Maybe you're a minister or church leader who has recently arrived in the area?
You want to link up with your local school, and you're looking for fresh ways of doing it. You’d like to approach your local school and offer some support. Education really is changing all the time. For some good advice, written by Scottish headteachers and others who know Scottish schools well, go to how to approach a school.
And for some really practical examples, dip into the "Keeping Faith in Schools" video.
... or you're a church member, who would like to serve your local school, and are looking for ideas?
The good news is that the Scottish Government want all schools to link up with the community. Churches are often the largest community organisations in a school’s catchment area, so they can become a valuable partner for a school. For real-life examples, spend a few minutes looking at "Keeping Faith in Schools". But remember, the links must always support young people’s learning - that's what schools are all about. Again, the Serve Your Local School site is a good place to start.
Who can be a chaplain?
Roman Catholic schools all have clearly defined church links which help them integrate education with faith, and support a variety of effective community service. Chaplains have a strong foundation for their work, and are closely integrated in the life of the school.
In non-denominational schools, the Head Teacher invites one or more chaplains drawn from a variety of faith backgrounds. Traditionally at least one Church of Scotland minister from a parish within the school's catchment area has tended to be included, but guidelines are clear that any denomination may be invited. Increasingly schools work with chaplaincy teams, which may include church youth workers as well as clergy from a variety of local churches. Sometimes individual church members (e.g. Volunteers who help with a school's Scripture Union group) join a Chaplaincy Team.

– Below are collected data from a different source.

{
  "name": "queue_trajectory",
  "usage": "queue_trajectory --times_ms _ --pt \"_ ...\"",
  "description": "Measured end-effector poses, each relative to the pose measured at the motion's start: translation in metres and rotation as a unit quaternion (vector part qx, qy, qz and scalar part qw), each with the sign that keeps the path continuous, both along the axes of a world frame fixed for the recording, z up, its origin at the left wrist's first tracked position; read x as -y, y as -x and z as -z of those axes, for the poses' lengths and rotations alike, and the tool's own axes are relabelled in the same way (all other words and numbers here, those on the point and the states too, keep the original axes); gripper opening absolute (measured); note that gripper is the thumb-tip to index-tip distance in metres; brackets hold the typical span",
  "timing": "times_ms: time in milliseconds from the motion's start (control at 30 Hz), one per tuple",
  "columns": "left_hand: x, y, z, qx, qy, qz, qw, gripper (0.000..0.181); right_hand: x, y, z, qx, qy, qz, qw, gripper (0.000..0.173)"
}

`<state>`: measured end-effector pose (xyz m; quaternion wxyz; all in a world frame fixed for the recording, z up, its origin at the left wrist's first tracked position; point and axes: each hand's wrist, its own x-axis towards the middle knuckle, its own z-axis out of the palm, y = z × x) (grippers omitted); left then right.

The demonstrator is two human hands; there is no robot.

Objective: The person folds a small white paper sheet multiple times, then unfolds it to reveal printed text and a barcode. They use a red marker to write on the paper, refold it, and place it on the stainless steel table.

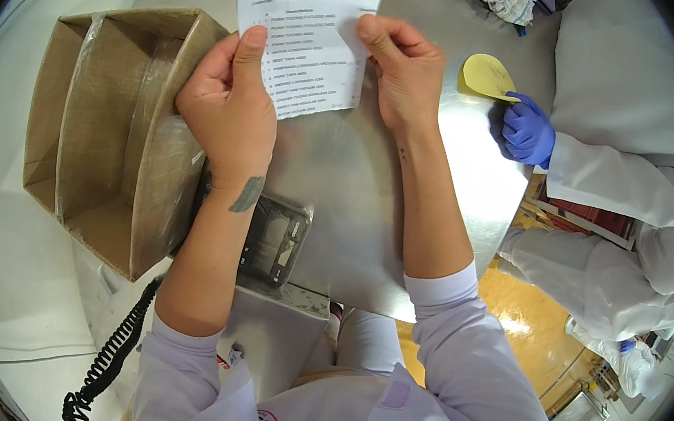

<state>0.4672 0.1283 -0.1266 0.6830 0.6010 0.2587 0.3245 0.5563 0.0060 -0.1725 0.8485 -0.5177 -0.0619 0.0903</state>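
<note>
A printed paper sheet [310,53] is held up over the steel table, its lines of writing facing me. My left hand [233,88] pinches the sheet's left edge, thumb on the front. At the upper right edge, my right hand [405,63] grips it between thumb and fingers. The paper bends slightly between the two hands. Close beside my left hand stands an open cardboard box [102,124] with a divider inside. Under my left forearm sits a dark device with a small display [277,247], partly covered by the arm.
A co-worker's blue-gloved hand [529,131] holds a yellow paper piece [488,76] at the right of the steel table [352,181]. Crumpled cloth or plastic [504,0] lies at the far edge. A black coiled cord [120,336] hangs at lower left. Other people in white stand right.
</note>
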Motion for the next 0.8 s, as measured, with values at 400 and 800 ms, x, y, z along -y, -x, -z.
queue_trajectory --times_ms 400,800 --pt "0.000 0.000 0.001 0.032 -0.017 -0.020 0.999 0.025 -0.004 0.003 -0.002 -0.005 -0.019 -0.022 1.000 0.016" --pt "0.002 0.007 0.004 0.038 -0.029 -0.004 0.999 0.026 -0.002 0.004 0.006 -0.013 -0.019 -0.040 0.999 0.011"
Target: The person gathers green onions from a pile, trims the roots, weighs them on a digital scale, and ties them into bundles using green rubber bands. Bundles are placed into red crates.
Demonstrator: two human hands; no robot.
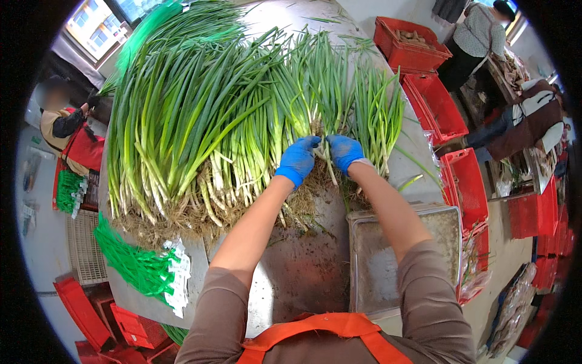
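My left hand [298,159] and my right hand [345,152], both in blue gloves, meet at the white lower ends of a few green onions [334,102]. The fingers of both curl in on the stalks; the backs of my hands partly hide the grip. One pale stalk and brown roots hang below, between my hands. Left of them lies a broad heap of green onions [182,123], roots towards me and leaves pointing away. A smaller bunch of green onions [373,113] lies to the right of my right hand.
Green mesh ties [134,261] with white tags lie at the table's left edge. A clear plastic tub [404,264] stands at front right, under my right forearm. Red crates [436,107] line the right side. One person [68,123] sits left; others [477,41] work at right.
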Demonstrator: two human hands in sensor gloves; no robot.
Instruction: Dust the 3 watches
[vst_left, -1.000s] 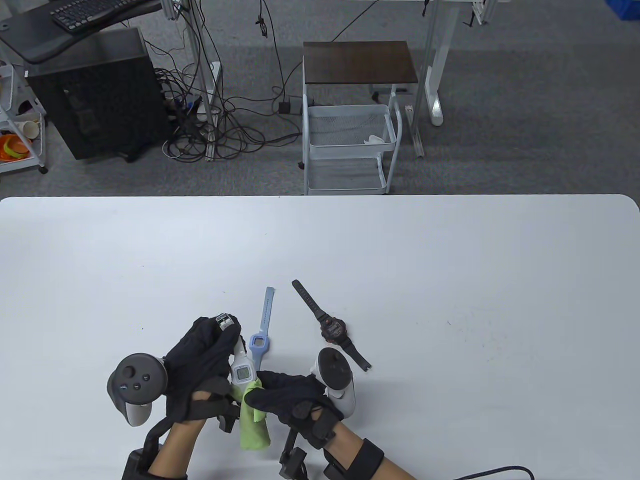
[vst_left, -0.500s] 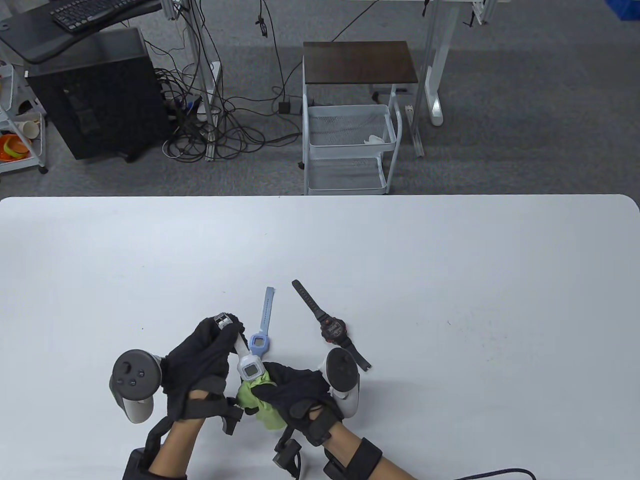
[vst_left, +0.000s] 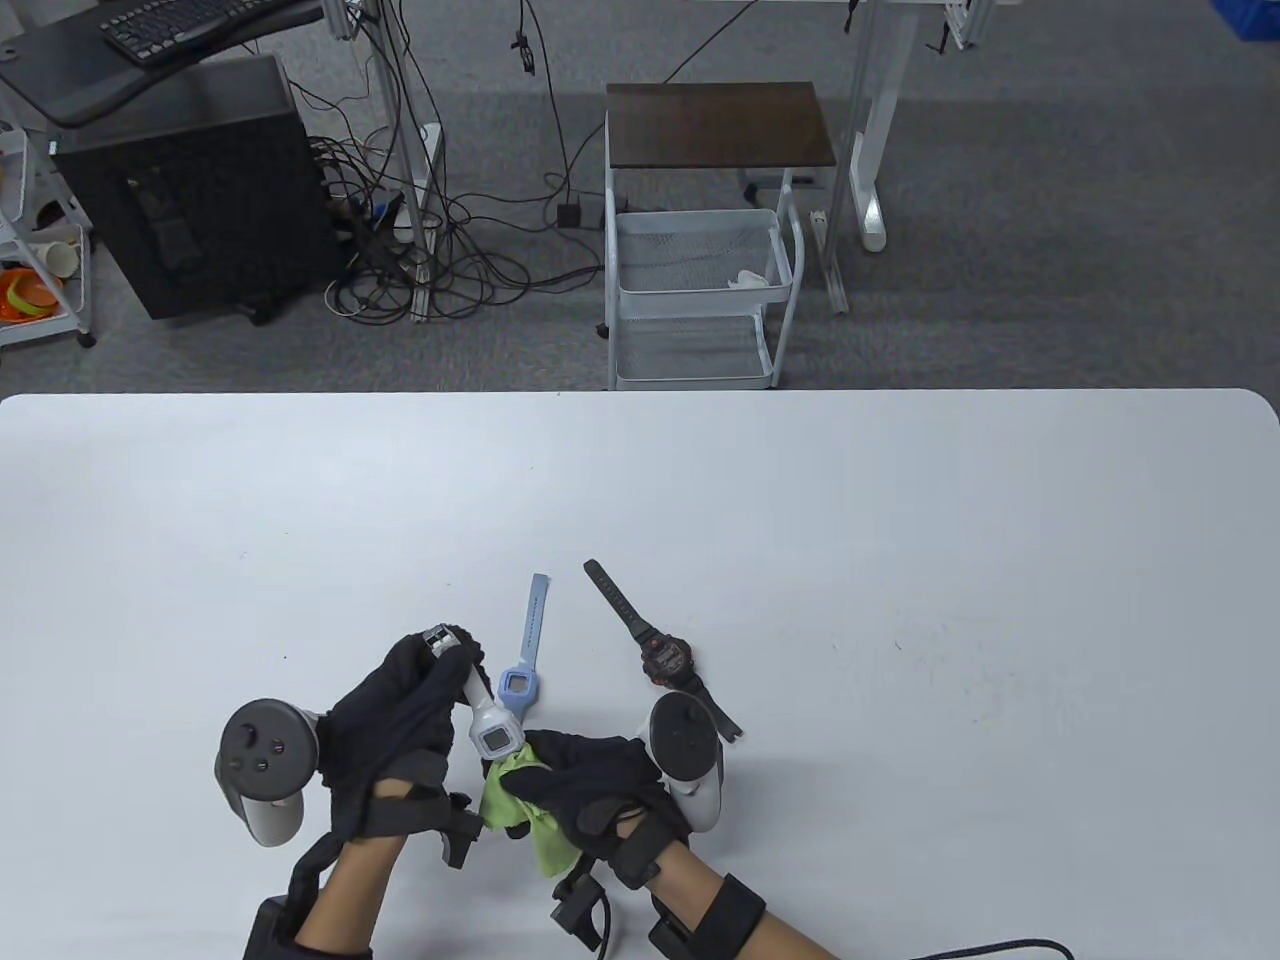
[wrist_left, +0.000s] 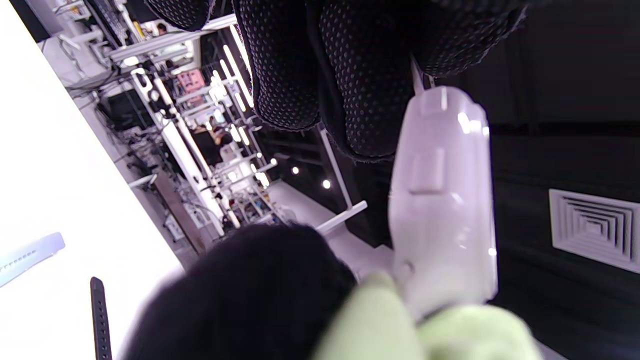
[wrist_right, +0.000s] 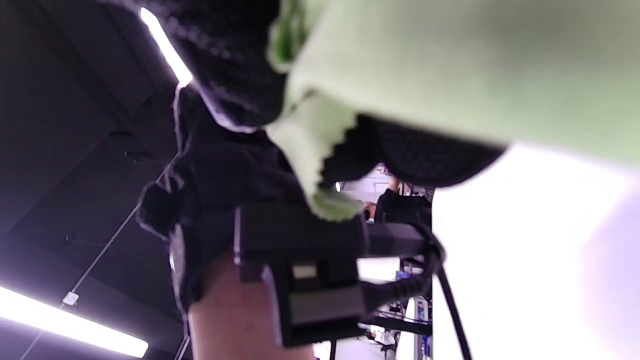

How can chaplains make really effective links with schools in ways that benefit children and young people?
While the traditional role of the chaplain was leading school assemblies, both primary and secondary schools are increasingly encouraging more flexible patterns of involvement. Each school (and chaplain!) has different needs and capacities but here are a few ideas which you may or may not have already come across:
- The Church of Scotland's recent Handbook, Guidance for Schools Chaplains, offers a wealth of advice which is equally worthwhile for chaplains of all denominations. They also have useful information on their Chaplaincy page here.
- The best place to go for ideas is Serve your Local School. This website is specifically written to help churches support schools in ways that are relevant and effective today - you'll find a whole range of fresh approaches, many you've never even thought of!
- Our own Resources section includes many lesson topics which will be enriched by the involvement of a Christian Schools Worker, Chaplain or church volunteer......not to mention a whole lot of innovative approaches to Assemblies/Religious Observance/Time for Reflection
- Look at the CVE Case Studies for examples of how churches have supported local schools (e.g. "Look into the Soup Pot", "It's Free - Bible Resources" and "Bible Exhibition").
The Church Audit Tool provides a really good interactive resource which will help you develop your approach further.
Education Scotland guidelines make it very clear that all schools should work in partnership with their local community:
A school is excellent to the extent that...
- Leaders throughout the establishment engage actively with partners, community representatives and agencies and promote and Support community partnerships. There is evidence of meaningful community involvement throughout the school.
- Partnerships with other establishments, organisations and businesses are used to broaden and deepen young people’s learning and to enable them to achieve success in wider contexts. This work is carefully planned by school leaders to enhance the curriculum and develop the perspectives of both children and staff. Community links are fully embedded into the life and work of the school.